**Problem**
Take the line that contains "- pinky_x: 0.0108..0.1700" and all lines after it, up to and including the last line of the data, and write them out exactly; nothing else belongs in the answer.

========================================================================

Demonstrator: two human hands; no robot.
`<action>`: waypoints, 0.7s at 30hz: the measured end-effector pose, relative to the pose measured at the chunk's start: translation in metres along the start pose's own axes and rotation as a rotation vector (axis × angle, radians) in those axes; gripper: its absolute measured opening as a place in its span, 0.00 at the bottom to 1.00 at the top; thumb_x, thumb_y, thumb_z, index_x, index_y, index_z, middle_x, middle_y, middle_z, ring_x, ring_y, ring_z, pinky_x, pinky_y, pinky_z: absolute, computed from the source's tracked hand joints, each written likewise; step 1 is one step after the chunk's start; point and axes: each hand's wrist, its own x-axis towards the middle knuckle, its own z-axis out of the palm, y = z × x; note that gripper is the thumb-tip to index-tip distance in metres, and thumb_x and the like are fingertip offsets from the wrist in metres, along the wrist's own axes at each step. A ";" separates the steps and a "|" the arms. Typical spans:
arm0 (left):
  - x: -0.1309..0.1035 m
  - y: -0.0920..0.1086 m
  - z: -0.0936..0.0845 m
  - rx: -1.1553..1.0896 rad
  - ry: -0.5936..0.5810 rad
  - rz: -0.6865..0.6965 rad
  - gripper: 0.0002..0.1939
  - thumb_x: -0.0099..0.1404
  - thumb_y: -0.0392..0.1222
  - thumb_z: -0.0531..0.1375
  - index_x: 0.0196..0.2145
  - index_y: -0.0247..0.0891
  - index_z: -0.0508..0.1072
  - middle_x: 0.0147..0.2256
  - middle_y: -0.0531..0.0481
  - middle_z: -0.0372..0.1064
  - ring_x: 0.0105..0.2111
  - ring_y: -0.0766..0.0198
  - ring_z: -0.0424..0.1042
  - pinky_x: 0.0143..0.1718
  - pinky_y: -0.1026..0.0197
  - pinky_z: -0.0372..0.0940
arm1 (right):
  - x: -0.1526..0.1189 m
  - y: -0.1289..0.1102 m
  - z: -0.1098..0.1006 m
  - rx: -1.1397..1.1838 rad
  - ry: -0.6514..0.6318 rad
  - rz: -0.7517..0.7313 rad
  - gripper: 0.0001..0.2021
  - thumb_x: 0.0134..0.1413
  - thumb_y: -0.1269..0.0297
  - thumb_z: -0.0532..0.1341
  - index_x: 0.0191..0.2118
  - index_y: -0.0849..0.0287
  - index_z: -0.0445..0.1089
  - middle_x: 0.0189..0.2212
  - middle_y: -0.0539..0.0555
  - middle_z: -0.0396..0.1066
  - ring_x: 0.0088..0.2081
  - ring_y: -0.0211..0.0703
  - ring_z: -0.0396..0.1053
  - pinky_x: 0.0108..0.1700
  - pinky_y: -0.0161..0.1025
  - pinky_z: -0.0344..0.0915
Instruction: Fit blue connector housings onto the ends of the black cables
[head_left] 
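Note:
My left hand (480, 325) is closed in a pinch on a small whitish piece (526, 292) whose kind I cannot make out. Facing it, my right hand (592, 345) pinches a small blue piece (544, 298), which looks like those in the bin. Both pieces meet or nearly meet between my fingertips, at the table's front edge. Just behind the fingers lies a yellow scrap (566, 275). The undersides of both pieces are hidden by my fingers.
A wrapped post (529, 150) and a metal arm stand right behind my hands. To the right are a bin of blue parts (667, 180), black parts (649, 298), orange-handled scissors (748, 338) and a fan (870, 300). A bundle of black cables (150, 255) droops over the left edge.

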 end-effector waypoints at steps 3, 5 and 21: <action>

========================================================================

**Exercise answer**
  - pinky_x: 0.0108..0.1700
  - pinky_y: -0.0161..0.1025
  - pinky_z: -0.0344..0.0915
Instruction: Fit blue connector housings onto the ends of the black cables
[head_left] 
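Note:
My left hand (480, 325) is closed in a pinch on a small whitish piece (526, 292) whose kind I cannot make out. Facing it, my right hand (592, 345) pinches a small blue piece (544, 298), which looks like those in the bin. Both pieces meet or nearly meet between my fingertips, at the table's front edge. Just behind the fingers lies a yellow scrap (566, 275). The undersides of both pieces are hidden by my fingers.
A wrapped post (529, 150) and a metal arm stand right behind my hands. To the right are a bin of blue parts (667, 180), black parts (649, 298), orange-handled scissors (748, 338) and a fan (870, 300). A bundle of black cables (150, 255) droops over the left edge.
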
 end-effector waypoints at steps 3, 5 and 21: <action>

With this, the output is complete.